PROBLEM DETAILS
Return the full listing, keeping every line exactly as it is.

>>

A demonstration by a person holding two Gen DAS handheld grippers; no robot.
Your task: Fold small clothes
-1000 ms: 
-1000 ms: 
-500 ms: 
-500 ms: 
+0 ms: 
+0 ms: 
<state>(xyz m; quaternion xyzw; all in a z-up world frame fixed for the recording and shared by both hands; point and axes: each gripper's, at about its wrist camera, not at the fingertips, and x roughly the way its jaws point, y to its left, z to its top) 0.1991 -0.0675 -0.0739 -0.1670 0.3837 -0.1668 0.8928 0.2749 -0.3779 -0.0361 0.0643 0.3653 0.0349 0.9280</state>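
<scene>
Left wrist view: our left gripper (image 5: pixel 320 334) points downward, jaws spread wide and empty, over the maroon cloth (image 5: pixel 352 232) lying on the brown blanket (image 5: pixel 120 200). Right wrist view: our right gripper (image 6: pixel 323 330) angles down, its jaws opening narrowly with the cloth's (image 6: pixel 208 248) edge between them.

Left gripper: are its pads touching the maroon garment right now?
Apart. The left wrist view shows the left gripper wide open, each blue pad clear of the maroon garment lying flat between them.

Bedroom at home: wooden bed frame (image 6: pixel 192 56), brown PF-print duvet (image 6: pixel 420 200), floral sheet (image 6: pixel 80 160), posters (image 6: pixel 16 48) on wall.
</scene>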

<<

OUTPUT
A demonstration by a person holding two Gen DAS handheld grippers; no robot.
Your task: Fold small clothes
-1000 ms: 
-1000 ms: 
-500 ms: 
-500 ms: 
+0 ms: 
+0 ms: 
<state>(xyz m; quaternion xyzw; all in a z-up world frame fixed for the recording and shared by both hands; point and axes: each gripper's, at about its wrist camera, not at the fingertips, and x roughly the way its jaws point, y to its left, z to its top) 0.1991 -0.0675 -0.0739 -0.1670 0.3837 -0.1668 0.8928 0.2749 -0.3779 -0.0361 0.0643 0.3653 0.0349 0.9280</state>
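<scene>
Left wrist view: our left gripper (image 5: pixel 320 334) points downward, jaws spread wide and empty, over the maroon cloth (image 5: pixel 352 232) lying on the brown blanket (image 5: pixel 120 200). Right wrist view: our right gripper (image 6: pixel 323 330) angles down, its jaws opening narrowly with the cloth's (image 6: pixel 208 248) edge between them.

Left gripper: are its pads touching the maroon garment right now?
Apart. The left wrist view shows the left gripper wide open, each blue pad clear of the maroon garment lying flat between them.

Bedroom at home: wooden bed frame (image 6: pixel 192 56), brown PF-print duvet (image 6: pixel 420 200), floral sheet (image 6: pixel 80 160), posters (image 6: pixel 16 48) on wall.
</scene>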

That concludes the response.